Последняя пьеса - "Вера, или Нигилисты" Оскара Уайльда (1880) - подлинная сенсация. Для 27-летнего автора она явилась "первым походом против Тирании". Похожие на масонов русские нигилисты во главе с Верой готовят убийство царя Ивана, среди них находится и царевич-революционер Алексей. Когда же царевич Алексей восходит на престол, надеясь приступить к реформам, нигилисты с помощью бывшего премьер-министра Мараловского (напоминающего и Петра Верховенского, из уже написанных "Бесов" Достоевского, и пребывавшего еще в нетях Азефа) начинают готовить покушение и на него. Однако прозревшая Вера спасает нового царя ценой собственной жизни, спасая тем самым, как ей кажется, саму Россию. Пьеса изобилует типично уайльдовскими парадоксами: "Почти не существует ничего проще, чем дурно жить и умереть достойно"; "Жизнь - это слишком важная вещь, чтобы говорить о ней серьезно"; "Царствие земное - это деспотия. Я буду там дома"; "Священники отняли у людей небеса, а вы бы забрали еще и землю". Вместе с тем, ряд фактических неточностей (русские пьют "ржаное виски", расстояния измеряют милями, перепутаны имена императоров Петра и Павла) невольно придает трагедийному сюжету налет беккетовского абсурдизма - таким образом, изящно замыкая внутренний сюжет сборника. Что явно не входило в намерения редакции.

В общем предисловии А.Раскин восторгается: "Теперь Беккета у нас знают лучше, чем Розова. Но мы, русские, сумасшедшие. Мы хотим знать про Беккета больше, чем французы" (с. 7). А во вступлении к пьесе О.Уайльда переводчица А.Михайлова-Раскина призывает отказаться от "чечевичной похлебки фактов": "Россия в пьесе - это фантазия Уайльда, а кто посмеет сказать о чужой фантазии, что она не истинна" (с. 288), попутно беря под защиту и недавний английский фильм "Онегин", в котором Ольга исполняет песню из репертуара фильма "Кубанские казаки". Думается, однако, России вполне достает ее невыдуманной фантастичности.
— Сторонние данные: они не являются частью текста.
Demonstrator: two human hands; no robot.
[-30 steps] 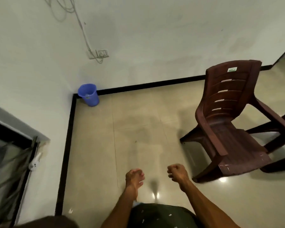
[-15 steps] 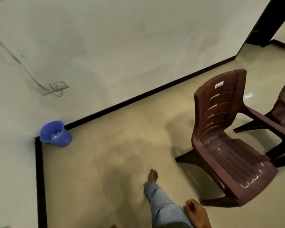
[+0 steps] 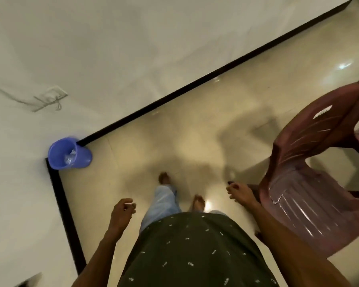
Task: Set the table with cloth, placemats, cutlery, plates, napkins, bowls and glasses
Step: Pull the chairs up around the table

В довольно пространной вступительной статье к "Осадному положению" Ю.Борев особое внимание уделяет этимологии и смыслу термина "экзистенциализм", резюмируя: "Суть экзистенциализма - примат существования над сущностью (человек сам формирует свое существование и выбирая, что делать и чего не делать, привносит сущность в существование)" (с. 193). После чего следуют дежурные обвинения экзистенциализма в утверждении "пассивности личности" (с. 196) и разрушающего личность эгоцентризма. Невольно возникает желание вернуться к тексту самой пьесы, где один из сторонников Чумы Нада излагает такую языковедческую программу: "Необходимо, чтобы люди ничего не понимали, говоря на одном и том же языке. И я могу тебе сообщить, что мы подходим к совершенному моменту, когда каждый будет говорить, не находя ответа у других. И тогда два языка, которые в этом городе с таким упорством выступают друг против друга, разрушатся один о другой" (с. 247). Вот и у М.Фриша Степан неожиданно пророчествует: "Крым - капу-ут", согласно ремарке, напевая "крымскую (?! - А.Л.) песню".

Думается, именно от "Академических тетрадей", спецвыпуском которых является данный сборник, уместно ожидать и большей тщательности в подготовке издания.